Here’s a thought… recent research on group dynamics shows that teams actually perform at the highest level when their members agree on rules related to goals, roles, and norms throughout the workplace. The highest-performing safety teams actually understand the approach of constructing rules carefully and deliberately. Here are some questions to ask to achieve success:
“Where is the team going?”
“Who’s doing what?”
“How should team members work with each other?”
Building Better Teams
So, how do you create an effective team in your organization? Here are some ideas:
- Commit to the goals, roles, and norms for guiding the team’s direction within the company. For example, do you have a shared vision? It is important to choose specific goals with clear and measureable target. Also, take into account the members values. Ask yourself, what will inspire them or what do they value?

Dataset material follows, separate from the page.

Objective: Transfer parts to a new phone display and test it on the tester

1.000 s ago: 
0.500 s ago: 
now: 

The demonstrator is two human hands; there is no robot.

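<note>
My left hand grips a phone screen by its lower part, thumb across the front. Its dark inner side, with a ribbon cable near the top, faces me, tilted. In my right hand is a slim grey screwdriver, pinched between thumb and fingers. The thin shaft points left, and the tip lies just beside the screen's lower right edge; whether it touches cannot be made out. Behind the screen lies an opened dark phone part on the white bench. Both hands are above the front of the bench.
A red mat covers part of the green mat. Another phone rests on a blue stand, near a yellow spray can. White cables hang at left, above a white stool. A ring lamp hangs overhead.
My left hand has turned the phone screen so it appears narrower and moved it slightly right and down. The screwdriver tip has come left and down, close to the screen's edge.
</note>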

- Check alignment between the agreements the team members made and what they are actually doing. Team behaviors can become a habit, creating a difficulty in seeing when things get out of alignment within the team. To help avoid this, enlist in outside help. They can sometimes see gaps between what your team members are saying and doing on a regular basis. You can also appoint a team member to be a so-called “devils advocate.” They can ask the tough questions.
- Close the gap between what your team members are saying and doing. This is important to bring the team back into agreement. Determine small, yet specific, steps the team can take to get back on track. Be realistic, but make sure you create time to fix the obstacles you might encounter along the way.